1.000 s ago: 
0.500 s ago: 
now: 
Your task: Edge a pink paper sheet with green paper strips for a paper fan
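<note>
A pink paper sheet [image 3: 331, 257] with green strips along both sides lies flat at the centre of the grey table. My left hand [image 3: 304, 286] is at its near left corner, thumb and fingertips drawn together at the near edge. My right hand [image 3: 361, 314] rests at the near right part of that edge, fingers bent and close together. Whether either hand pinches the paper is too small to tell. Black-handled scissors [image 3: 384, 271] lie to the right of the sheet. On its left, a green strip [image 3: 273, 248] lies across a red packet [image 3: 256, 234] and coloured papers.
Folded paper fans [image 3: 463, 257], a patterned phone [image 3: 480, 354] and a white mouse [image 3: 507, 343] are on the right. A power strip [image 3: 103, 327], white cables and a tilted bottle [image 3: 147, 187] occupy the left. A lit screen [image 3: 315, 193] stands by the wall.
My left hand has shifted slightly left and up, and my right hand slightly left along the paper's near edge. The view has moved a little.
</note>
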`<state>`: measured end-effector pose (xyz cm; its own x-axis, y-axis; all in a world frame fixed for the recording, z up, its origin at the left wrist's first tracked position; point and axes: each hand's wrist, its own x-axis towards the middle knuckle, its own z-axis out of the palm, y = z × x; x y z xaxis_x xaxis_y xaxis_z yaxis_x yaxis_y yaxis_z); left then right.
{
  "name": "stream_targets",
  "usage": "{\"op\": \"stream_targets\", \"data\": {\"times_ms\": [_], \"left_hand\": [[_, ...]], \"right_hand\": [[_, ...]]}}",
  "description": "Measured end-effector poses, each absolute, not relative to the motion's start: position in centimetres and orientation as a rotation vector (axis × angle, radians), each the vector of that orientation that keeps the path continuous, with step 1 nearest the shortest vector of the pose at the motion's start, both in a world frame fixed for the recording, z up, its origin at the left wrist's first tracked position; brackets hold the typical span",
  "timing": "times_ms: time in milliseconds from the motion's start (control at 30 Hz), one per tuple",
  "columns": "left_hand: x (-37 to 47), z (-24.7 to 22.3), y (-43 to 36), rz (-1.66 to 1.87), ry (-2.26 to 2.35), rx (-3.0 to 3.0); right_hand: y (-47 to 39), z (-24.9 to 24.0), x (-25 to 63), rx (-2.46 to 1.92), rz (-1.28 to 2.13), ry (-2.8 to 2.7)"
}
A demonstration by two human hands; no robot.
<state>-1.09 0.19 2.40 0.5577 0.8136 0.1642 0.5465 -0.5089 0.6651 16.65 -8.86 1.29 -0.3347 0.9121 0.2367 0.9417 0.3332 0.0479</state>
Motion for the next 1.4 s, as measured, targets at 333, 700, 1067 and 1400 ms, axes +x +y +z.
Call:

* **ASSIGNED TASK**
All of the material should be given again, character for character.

* **WRITTEN ANSWER**
1.000 s ago: 
0.500 s ago: 
now: 
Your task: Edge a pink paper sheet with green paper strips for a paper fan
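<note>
A pink paper sheet [image 3: 331, 257] with green strips along both sides lies flat at the centre of the grey table. My left hand [image 3: 304, 286] is at its near left corner, thumb and fingertips drawn together at the near edge. My right hand [image 3: 361, 314] rests at the near right part of that edge, fingers bent and close together. Whether either hand pinches the paper is too small to tell. Black-handled scissors [image 3: 384, 271] lie to the right of the sheet. On its left, a green strip [image 3: 273, 248] lies across a red packet [image 3: 256, 234] and coloured papers.
Folded paper fans [image 3: 463, 257], a patterned phone [image 3: 480, 354] and a white mouse [image 3: 507, 343] are on the right. A power strip [image 3: 103, 327], white cables and a tilted bottle [image 3: 147, 187] occupy the left. A lit screen [image 3: 315, 193] stands by the wall.
My left hand has shifted slightly left and up, and my right hand slightly left along the paper's near edge. The view has moved a little.
</note>
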`<state>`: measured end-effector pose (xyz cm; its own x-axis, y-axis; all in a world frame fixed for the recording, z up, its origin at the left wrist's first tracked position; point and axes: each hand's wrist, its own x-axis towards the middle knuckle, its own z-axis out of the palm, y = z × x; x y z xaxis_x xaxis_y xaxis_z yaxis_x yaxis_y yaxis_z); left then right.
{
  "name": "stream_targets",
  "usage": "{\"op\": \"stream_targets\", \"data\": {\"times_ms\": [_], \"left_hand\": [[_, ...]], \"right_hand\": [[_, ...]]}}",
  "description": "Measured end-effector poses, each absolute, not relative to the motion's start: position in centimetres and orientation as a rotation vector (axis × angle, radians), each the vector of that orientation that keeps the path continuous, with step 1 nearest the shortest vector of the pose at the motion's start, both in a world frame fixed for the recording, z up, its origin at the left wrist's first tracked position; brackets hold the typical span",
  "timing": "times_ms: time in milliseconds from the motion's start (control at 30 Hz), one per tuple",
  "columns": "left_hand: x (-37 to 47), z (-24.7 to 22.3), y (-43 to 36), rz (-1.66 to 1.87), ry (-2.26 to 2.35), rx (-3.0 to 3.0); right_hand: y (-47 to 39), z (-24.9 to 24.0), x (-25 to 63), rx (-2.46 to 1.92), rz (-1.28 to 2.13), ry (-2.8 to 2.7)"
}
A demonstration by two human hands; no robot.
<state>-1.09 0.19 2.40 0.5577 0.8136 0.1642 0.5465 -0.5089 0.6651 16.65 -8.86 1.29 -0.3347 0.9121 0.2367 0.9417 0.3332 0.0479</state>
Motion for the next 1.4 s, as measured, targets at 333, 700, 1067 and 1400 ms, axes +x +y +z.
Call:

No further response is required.